Problem details - Every line in the listing below that holds the word "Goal" should be returned.

Source data -
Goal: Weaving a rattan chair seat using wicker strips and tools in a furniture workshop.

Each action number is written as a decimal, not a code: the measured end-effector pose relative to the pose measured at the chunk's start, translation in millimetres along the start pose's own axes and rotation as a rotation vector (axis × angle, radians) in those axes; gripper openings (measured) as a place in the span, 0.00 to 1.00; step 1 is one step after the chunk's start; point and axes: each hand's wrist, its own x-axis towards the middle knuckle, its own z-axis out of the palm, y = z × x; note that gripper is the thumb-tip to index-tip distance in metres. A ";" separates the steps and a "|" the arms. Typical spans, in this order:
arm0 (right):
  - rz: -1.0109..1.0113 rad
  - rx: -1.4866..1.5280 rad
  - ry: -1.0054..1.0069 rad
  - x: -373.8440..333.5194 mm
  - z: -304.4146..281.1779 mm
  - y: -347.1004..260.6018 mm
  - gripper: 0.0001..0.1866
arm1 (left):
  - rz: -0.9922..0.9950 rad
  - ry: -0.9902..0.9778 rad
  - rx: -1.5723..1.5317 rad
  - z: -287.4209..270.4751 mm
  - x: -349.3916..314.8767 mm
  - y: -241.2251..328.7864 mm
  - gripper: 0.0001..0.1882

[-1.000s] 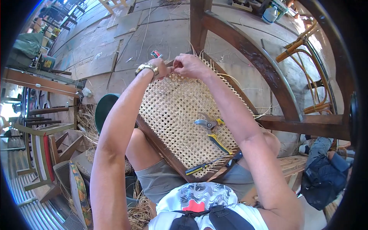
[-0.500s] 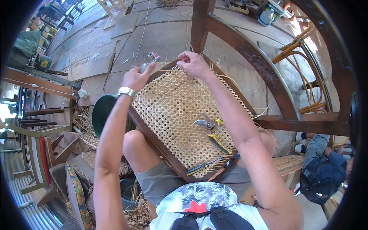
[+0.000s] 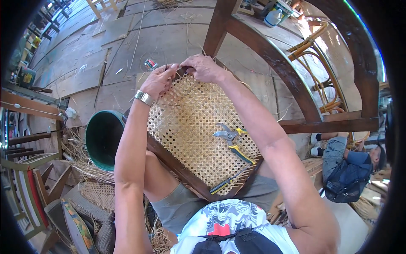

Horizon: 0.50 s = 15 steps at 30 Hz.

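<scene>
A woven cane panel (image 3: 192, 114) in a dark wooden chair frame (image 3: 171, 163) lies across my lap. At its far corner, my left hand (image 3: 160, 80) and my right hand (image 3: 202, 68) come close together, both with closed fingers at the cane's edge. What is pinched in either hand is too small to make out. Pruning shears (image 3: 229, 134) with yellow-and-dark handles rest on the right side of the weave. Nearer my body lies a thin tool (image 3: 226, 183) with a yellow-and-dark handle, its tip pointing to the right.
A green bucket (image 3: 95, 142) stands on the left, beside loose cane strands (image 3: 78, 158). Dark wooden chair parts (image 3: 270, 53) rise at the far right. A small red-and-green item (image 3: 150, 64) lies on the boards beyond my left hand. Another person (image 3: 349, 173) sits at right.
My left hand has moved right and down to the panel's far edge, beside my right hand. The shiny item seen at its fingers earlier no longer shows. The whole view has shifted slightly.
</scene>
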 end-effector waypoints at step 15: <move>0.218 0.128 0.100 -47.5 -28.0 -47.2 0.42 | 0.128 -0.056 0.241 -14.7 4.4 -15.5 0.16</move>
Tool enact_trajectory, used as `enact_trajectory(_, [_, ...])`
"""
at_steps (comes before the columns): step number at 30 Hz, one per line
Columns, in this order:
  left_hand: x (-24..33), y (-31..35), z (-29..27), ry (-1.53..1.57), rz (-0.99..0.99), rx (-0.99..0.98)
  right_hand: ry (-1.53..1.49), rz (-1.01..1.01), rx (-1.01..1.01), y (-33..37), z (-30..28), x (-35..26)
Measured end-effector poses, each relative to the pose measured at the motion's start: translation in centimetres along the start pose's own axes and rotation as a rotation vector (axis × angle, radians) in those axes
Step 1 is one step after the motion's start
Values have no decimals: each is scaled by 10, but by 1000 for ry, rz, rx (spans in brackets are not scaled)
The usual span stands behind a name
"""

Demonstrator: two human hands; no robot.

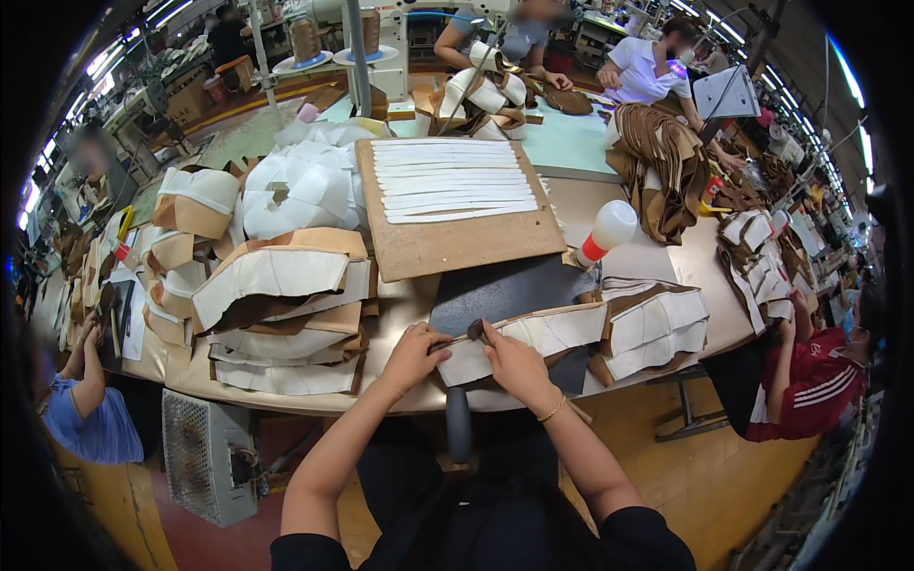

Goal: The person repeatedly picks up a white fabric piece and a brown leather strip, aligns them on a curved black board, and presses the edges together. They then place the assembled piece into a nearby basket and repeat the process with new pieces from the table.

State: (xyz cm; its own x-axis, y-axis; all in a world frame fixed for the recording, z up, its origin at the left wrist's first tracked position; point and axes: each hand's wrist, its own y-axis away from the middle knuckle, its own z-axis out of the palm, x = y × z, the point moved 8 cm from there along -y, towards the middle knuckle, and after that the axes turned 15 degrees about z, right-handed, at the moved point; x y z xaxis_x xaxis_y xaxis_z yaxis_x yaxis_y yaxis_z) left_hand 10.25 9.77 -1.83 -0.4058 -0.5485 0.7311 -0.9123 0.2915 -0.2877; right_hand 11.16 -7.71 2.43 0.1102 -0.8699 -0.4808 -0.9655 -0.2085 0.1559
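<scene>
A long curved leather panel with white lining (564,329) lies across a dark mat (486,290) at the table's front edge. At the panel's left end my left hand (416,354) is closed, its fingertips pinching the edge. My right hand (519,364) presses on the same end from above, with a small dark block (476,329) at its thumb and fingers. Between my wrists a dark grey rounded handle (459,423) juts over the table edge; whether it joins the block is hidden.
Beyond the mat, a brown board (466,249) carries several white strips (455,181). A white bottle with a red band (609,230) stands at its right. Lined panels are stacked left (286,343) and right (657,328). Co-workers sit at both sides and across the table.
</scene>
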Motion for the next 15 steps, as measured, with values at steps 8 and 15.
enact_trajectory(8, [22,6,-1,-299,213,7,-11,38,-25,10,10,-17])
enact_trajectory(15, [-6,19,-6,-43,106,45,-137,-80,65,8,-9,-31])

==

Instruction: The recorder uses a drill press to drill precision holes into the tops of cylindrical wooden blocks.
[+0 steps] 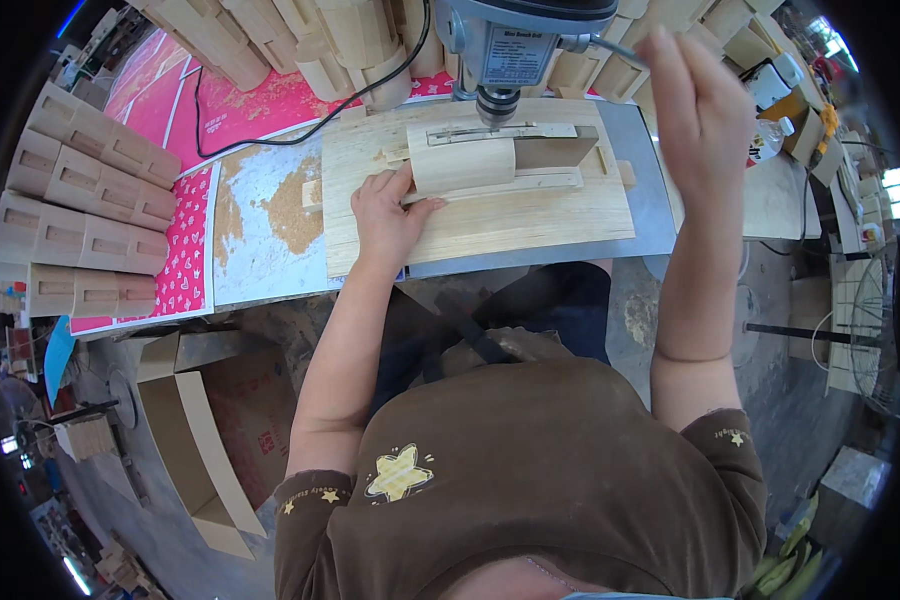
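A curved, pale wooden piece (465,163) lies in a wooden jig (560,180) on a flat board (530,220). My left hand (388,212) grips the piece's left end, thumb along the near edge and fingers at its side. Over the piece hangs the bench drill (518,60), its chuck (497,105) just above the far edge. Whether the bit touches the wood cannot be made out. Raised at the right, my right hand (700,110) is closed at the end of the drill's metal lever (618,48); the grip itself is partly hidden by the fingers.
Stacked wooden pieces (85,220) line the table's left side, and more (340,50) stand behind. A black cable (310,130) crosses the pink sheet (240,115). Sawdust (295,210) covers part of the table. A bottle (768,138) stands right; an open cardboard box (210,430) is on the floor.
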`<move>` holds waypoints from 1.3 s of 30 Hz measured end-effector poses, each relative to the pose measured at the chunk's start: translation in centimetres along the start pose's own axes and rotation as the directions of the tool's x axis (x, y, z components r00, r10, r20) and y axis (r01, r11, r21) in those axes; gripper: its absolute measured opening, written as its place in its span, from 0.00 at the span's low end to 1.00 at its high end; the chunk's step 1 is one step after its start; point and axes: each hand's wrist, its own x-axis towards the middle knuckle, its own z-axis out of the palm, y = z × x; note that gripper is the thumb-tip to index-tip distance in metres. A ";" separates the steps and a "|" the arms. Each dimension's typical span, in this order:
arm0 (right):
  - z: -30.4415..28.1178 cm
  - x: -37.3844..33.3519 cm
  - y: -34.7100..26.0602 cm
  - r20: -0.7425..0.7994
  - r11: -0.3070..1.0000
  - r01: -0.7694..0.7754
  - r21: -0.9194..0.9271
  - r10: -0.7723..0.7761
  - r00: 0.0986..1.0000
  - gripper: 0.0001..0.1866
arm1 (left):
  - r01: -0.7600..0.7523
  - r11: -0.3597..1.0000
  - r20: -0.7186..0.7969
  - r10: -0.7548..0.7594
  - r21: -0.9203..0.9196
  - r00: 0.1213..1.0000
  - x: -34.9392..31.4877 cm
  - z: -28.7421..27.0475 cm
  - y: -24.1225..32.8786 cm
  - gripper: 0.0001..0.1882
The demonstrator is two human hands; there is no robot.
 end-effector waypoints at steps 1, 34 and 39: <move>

Reply to the task -
Goal: Weaving a rattan chair seat using wicker strips and tools in a furniture workshop.
Goal: The person repeatedly picks up a white fabric piece and a brown leather strip, aligns them on a curved black board, and presses the edges together. They then place the assembled piece into a nearby basket and repeat the process with new pieces from the table.

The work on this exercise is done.